A careful reading of recipes reveals that, despite their current ubiquity, they speak primarily through absence—what their fundamental structure obscures and reduces to a formula. The written text of a recipe gestures away from itself: to the actual dish one intends to prepare, to its origins in the author not present to instruct us, to the knowledge and skill required to complete the dish, and to the aspirations and anticipation of those who will make or enjoy it. Through these fundamental forms of absence, recipes unite communities, recovering and relaying the bonds of kinship and friendship among those in proximity and to those who remain at a distance. Recipes cannot replace what is lost, but their ritual performance, through cooking and the pleasure it brings, recalls the origin of all placebos: the vespers of the Office of the Dead, a solemn remembrance for those who have gone before us.
There is no simple recipe for this moment. This issue, and the many voices contained within it, cannot speak for the essential individuals on the front lines of the pandemic who could not share their stories, or the many lives already taken by COVID-19. Our hope is that this issue, through its collective force, will resonate despite these and more widespread absences the pandemic will inevitably expose: in our healthcare and support systems, in our political leadership, and in the institutions that have for too long ignored and even erased those who will suffer the most. No prescription can completely undo the pre-existing social conditions that have exacerbated the pandemic’s impact, and as with any attempted recipe, our aspirations must reckon with the realities that will determine its outcome: some of them unforeseen, but many more the product of longstanding indifference, neglect, and willed ignorance. Beyond our most carefully orchestrated plans, there is perhaps greater wisdom in care, openness, and even the ability to improvise when the path forward is uncertain. This moment requires the courage to imagine a different reality and to transform the available ingredients into something new.

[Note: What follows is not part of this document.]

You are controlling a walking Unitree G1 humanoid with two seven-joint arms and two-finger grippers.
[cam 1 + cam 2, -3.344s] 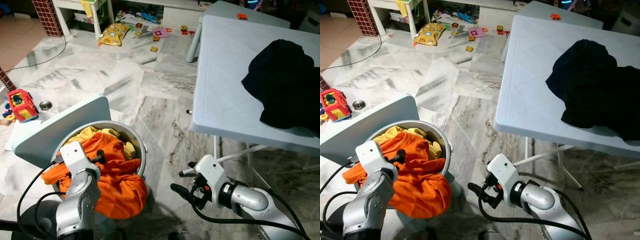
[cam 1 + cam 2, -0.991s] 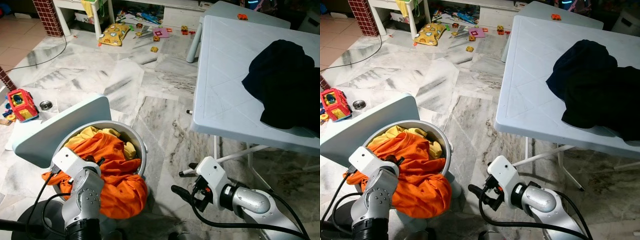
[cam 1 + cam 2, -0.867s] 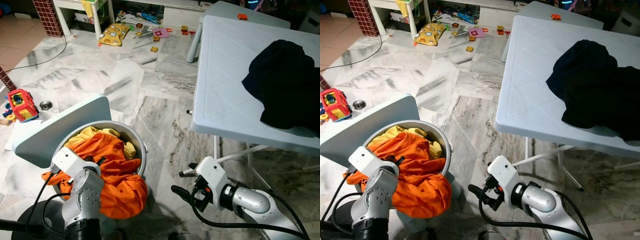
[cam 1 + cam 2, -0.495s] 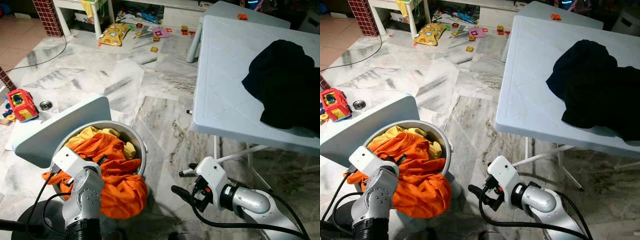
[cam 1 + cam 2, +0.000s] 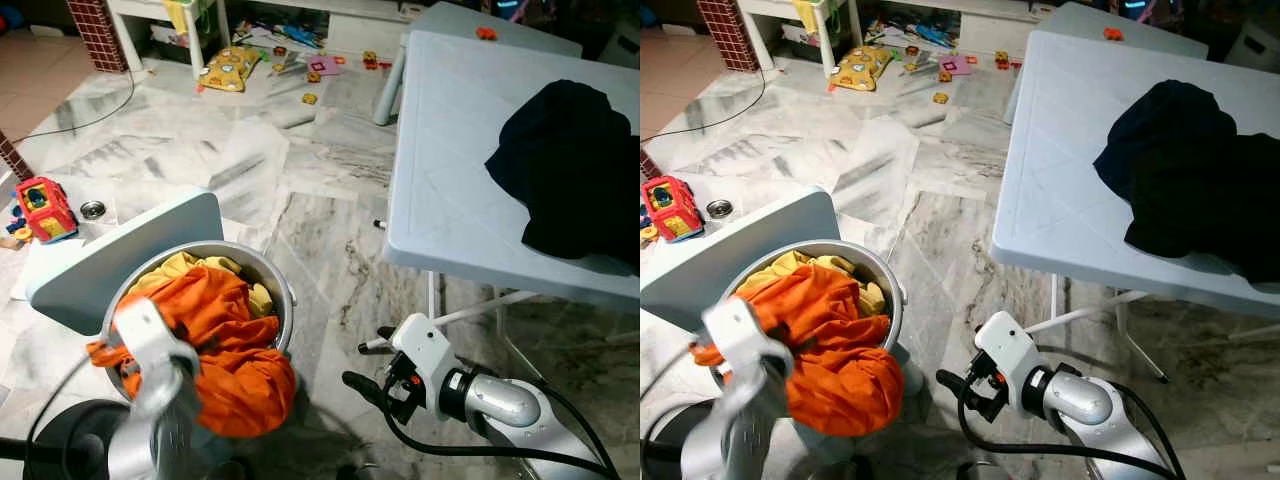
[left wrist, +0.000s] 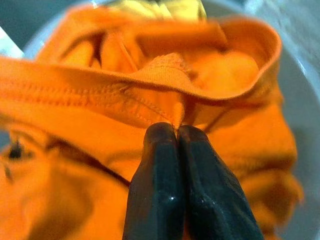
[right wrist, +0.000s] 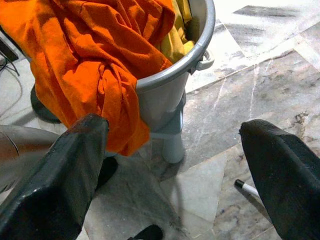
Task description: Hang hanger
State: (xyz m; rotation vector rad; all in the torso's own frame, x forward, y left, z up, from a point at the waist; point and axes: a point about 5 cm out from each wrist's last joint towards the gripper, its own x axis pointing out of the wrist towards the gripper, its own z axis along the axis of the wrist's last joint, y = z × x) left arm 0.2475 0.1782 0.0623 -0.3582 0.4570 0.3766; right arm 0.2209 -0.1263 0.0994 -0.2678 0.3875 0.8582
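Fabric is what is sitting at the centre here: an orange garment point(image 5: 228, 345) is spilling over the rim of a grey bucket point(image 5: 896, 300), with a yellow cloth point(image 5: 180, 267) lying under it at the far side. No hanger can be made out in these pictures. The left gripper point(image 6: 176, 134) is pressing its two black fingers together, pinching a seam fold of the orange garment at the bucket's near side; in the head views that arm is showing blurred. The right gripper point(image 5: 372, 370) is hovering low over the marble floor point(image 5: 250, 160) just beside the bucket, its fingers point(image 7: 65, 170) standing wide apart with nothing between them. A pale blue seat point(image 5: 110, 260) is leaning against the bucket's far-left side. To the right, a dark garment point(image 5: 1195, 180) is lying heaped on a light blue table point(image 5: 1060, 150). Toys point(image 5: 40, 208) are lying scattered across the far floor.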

—Robert T. Valgenti, for the Gastronomica Editorial Collective, Lebanon, PA, May 2020
REFERENCES
Fisher, M.F.K. 2010. “The Anatomy of a Recipe,” in With Bold Knife and Fork. New York: Counterpoint.
Fransen, Sietske. “How to Translate a Recipe,” The Recipes Project (blog), https://recipes.hypotheses.org/4565 (accessed May 14, 2020).
Heldke, Lisa. (1992). “Food-Making as a Thoughtful Practice,” in Cooking, Eating, Thinking: Transformative Philosophies of Food, ed. Deane W. Curtin and Lisa M. Heldke Bloomington: Indiana University Press.